How do you solve the differential equation #(dy)/dx=e^(y-x)sec(y)(1+x^2)#, where #y(0)=0# ?

Question

Cameron Alexander · Accepted Answer

By separating variables and integrating, #int e^{-y}cosy dy=int (1+x^2)e^{-x} dx# Integration by Parts 1
#u=e^{-y}" "dv=cosy dy#.
#du=-e^{-y} dy"  "v=siny#. Integration by Parts 2
#u=e^{-y}" "dv=siny dy#.
#du=-e^{-y}dy" "v=-cosy# By Integration by Pats 1, #(LHS)=e^{-y}siny+int e^{-y}siny dy# by Integration by Parts 2, #=e^{-y}siny-e^{-y}cosy-int e^{-y}cosy dy# Since the last integral is the same as #(LHS)#, we have #(LHS)=e^{-y}(siny-cosy)-(LHS)# by adding #(LHS)#, #Rightarrow2(LHS)=e^{-y}(siny-cosy)# by dividing by #2#, #Rightarrow (LHS)=e^{-y}/2(siny-cosy)# Integration by Parts 3
#u=1+x^2" "dv=e^{-x}dx#
#du=2xdx" "v=-e^{-x}# Integration by Parts 4
#u=2x" "dv=e^{-x}dx#
#du=2dx" "v=-e^{-x}#  Let us evaluate the right-hand side. By Integration by Parts 3, #(RHS)=-(1+x^2)e^{-x}+int2xe^{-x}dx# by Integration by Parts 4, #=-(1+x^2)-2xe^{-x}+int 2e^{-x} dx# #=-(x^2+2x+1)e^{-x}-2e^{-x}+C# #=-(x^2+2x+3)e^{-x}+C# By setting #(LHS)=(RHS)#, #e^{-y}/2(siny-cosy)=-(x^2+2x+3)e^{-x}+C# Since #y(0)=0#, we have #Rightarrow 1/2(0-1)=-3+C Rightarrow C=5/2# Hence, the solution is implicitly expressed as #e^{-y}/2(siny-cosy)=-(x^2+2x+3)e^{-x}+5/2#. I hope that this was helpful.

Emily Ammerman · Answer

undefined To solve the differential equation $ \frac{dy}{dx} = e^{y-x}\sec(y)(1+x^2) $ with the initial condition $ y(0) = 0 $, follow these steps:

1. Separate the variables.
2. Integrate both sides.
3. Solve for the constant of integration using the initial condition.

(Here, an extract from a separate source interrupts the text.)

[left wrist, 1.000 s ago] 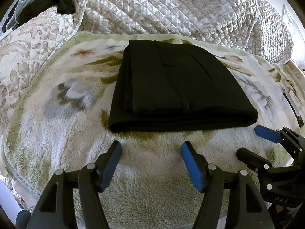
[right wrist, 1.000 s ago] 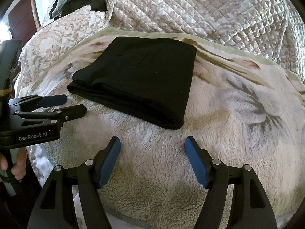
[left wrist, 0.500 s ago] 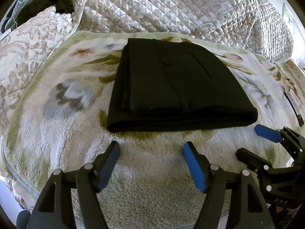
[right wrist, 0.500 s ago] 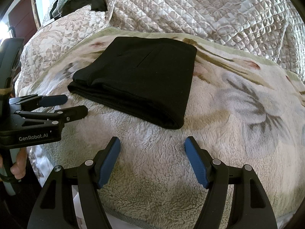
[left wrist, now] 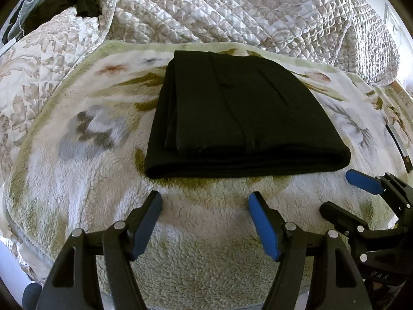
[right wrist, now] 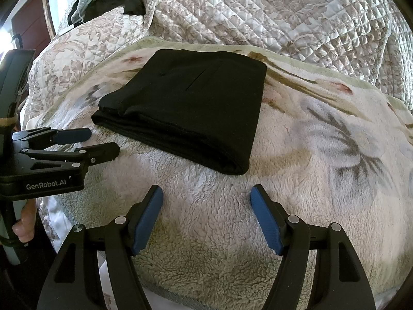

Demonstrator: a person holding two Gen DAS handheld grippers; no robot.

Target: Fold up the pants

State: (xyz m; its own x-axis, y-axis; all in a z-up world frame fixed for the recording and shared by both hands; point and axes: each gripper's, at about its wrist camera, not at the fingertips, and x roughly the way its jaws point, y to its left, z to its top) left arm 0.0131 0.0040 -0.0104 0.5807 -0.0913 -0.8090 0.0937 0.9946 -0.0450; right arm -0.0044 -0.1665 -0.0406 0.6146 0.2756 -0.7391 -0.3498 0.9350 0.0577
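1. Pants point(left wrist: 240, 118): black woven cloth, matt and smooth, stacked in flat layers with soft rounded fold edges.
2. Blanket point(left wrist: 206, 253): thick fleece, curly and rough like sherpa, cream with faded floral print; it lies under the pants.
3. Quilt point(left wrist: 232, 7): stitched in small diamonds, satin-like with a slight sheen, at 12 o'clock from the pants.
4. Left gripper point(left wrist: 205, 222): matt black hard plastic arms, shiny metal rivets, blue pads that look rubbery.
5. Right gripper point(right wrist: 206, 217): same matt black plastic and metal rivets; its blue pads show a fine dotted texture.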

Step 1: Separate the variables:
   $ \frac{dy}{dx} = e^{y-x}\sec(y)(1+x^2) $
   $ e^{-y}\sec(y) \, dy = (1+x^2) \, dx $

Step 2: Integrate both sides:
   $ \int e^{-y}\sec(y) \, dy = \int (1+x^2) \, dx $

Step 3: Solve for the constant of integration using the initial condition:
   $ y(0) = 0 $

After solving the integrals and adding the constant of integration, we will have a general solution containing an arbitrary constant. Then, we'll use the initial condition to determine the value of the constant.

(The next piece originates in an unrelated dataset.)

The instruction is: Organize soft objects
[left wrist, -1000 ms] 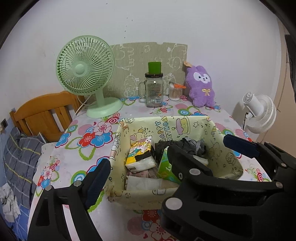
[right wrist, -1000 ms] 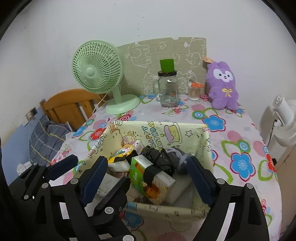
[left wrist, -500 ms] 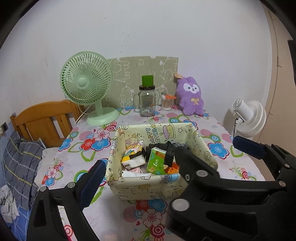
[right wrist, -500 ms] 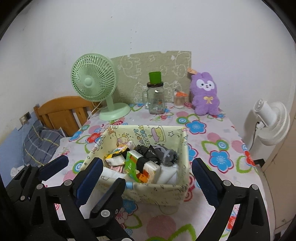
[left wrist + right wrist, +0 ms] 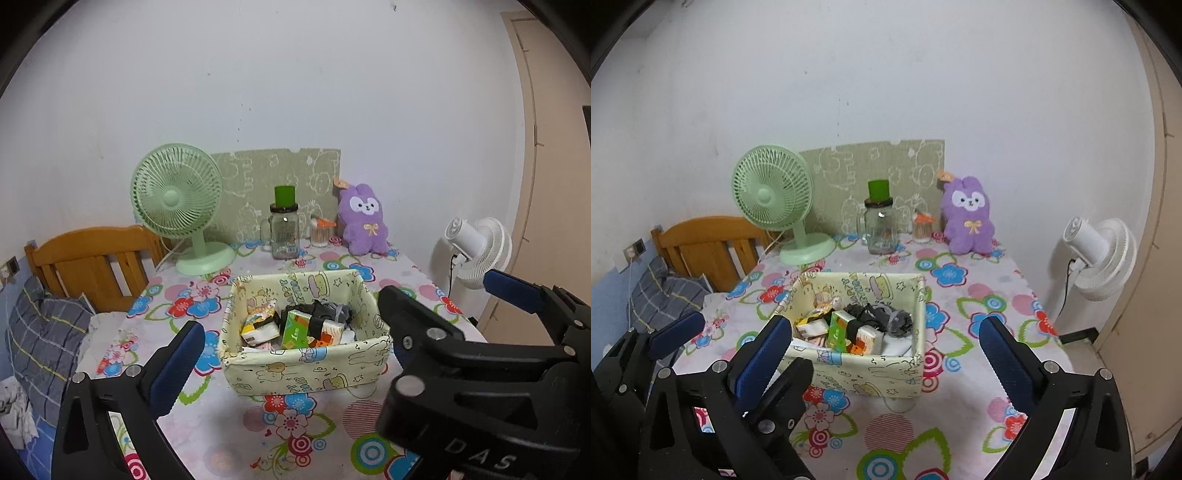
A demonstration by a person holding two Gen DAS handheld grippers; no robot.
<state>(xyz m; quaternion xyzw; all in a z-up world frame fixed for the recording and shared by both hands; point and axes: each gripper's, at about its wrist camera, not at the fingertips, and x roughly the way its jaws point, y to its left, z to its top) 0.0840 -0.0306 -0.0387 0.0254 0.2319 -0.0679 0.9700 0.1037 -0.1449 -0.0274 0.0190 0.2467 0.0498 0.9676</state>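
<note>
On the flowery tabletop (image 5: 207, 435) we've got the fabric bin (image 5: 306, 363) sitting mid-table with the soft stuff already bunched inside: tissue packs (image 5: 295, 334), a snack-looking pouch (image 5: 258, 325) and some dark rolled cloth (image 5: 325, 312). Packing them into one soft-sided box looks like the point, so they don't sprawl.

Our left hand-held gripper (image 5: 336, 314) and right hand-held gripper (image 5: 882, 343) both sit short of the bin, jaws opening out to full spread, pads clear of everything and nothing between them except the view of the box.

Around it: a green fan (image 5: 775, 210), a glass jar mug (image 5: 881, 229) and a purple plush bunny (image 5: 967, 218) along the back wall, well apart from the bin. We'd guess the bunny's the remaining soft item; the jar stands near that path. A white fan (image 5: 1100, 254) sits off the right edge.
</note>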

Unfortunately, the integral of $ e^{-y}\sec(y) \, dy $ does not have a simple closed form, making this problem quite challenging to solve analytically. It may require numerical methods or approximation techniques to find a solution.

Therefore, the final solution involves solving the integral and applying the initial condition to determine the constant of integration, but the integral itself cannot be expressed in elementary functions.